#### Action item
Look through the listing for the string "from" and copy out every line that holds it.

#### Information shown
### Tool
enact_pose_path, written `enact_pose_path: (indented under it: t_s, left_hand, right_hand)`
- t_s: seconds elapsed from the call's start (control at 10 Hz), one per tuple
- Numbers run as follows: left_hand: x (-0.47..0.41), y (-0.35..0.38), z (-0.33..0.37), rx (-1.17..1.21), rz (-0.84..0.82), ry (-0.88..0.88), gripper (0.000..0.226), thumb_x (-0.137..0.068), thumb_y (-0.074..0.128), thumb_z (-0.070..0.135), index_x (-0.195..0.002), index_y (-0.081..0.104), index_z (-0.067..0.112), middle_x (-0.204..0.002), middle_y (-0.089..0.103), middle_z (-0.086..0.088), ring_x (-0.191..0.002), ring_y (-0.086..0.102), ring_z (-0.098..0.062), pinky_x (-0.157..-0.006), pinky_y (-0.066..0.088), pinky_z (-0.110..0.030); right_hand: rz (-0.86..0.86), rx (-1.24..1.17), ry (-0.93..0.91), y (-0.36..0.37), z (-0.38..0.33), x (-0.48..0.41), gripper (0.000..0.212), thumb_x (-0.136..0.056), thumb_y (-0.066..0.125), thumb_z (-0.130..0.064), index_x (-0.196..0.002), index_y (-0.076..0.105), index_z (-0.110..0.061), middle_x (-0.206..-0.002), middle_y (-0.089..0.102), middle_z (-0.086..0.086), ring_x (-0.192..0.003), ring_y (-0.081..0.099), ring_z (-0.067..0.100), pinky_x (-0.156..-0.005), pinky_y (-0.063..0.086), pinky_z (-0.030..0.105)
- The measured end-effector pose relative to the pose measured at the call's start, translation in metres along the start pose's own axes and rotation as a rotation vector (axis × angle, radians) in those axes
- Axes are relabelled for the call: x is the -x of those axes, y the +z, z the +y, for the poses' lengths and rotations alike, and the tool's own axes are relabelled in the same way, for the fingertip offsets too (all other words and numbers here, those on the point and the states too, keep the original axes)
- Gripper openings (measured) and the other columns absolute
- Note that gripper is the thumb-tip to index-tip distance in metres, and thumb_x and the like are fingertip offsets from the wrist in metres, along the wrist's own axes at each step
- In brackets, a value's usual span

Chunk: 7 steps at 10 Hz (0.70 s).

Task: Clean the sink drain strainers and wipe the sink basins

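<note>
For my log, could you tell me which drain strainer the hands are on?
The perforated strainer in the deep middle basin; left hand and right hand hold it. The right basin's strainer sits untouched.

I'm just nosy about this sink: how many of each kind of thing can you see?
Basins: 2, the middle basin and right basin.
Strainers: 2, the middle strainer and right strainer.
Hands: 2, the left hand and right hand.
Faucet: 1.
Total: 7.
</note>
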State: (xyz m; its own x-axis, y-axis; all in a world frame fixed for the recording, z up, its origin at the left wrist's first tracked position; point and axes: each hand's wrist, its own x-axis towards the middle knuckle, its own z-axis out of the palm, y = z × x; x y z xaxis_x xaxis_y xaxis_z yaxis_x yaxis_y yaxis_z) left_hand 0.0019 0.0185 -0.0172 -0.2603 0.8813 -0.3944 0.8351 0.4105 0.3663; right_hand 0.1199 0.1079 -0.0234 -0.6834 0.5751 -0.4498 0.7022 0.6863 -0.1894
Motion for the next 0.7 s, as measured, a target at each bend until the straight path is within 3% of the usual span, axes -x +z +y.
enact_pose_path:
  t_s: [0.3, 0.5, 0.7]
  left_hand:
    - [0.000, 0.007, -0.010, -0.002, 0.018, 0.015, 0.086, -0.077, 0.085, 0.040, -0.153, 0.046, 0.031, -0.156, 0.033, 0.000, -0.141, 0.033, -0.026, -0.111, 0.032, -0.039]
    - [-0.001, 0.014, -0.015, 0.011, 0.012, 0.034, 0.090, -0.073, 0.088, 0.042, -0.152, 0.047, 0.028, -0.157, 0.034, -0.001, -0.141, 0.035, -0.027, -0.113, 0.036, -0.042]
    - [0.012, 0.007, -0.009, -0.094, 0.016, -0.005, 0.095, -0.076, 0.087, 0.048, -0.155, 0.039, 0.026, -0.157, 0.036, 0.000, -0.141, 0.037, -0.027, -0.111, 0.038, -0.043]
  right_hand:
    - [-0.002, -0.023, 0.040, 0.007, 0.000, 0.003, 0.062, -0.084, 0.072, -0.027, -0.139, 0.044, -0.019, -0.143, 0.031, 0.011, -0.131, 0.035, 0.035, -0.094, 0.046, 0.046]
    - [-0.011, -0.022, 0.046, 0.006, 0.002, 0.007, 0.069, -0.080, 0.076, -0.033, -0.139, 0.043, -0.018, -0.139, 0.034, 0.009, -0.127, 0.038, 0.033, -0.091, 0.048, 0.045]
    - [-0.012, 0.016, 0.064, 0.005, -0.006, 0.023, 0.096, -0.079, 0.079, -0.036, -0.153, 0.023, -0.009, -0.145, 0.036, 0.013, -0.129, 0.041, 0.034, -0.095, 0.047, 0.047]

#### Solution to this problem
- t_s: seconds elapsed from the call's start (control at 10 Hz), one per tuple
- Note that gripper is the thumb-tip to index-tip distance in metres, and thumb_x and the like are fingertip offsets from the wrist in metres, along the wrist's own axes at each step

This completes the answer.